§ **PROBLEM DETAILS**
The data are to be restated in full, exactly as presented.

§ **DATA EXTRACT**
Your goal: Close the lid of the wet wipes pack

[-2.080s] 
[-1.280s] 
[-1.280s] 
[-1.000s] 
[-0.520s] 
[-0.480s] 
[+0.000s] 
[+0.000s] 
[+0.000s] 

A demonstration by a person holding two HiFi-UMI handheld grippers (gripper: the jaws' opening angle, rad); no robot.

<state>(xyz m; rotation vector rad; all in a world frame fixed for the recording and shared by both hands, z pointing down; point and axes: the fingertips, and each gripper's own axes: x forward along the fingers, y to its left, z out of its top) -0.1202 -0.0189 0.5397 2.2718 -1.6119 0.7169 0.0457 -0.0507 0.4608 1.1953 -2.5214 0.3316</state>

§ **RESPONSE FOR THIS EXERCISE**
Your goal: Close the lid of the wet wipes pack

[-2.080s] 
[-1.280s] 
[-1.280s] 
[-1.000s] 
[-0.520s] 
[-0.480s] 
[+0.000s] 
[+0.000s] 
[+0.000s] 

A demonstration by a person holding two HiFi-UMI handheld grippers (gripper: the jaws' opening angle, rad); no robot.

<state>(xyz m; rotation vector rad; all in a world frame fixed for the recording and shared by both hands, z pointing down; point and axes: the fingertips, and each gripper's own axes: x forward along the fingers, y to its left, z out of its top) -0.1202 -0.0189 0.5397 2.2718 -1.6119 0.7169 0.0457 -0.0507 0.4608 1.1953 -2.5214 0.3316</state>

The full answer has now been given.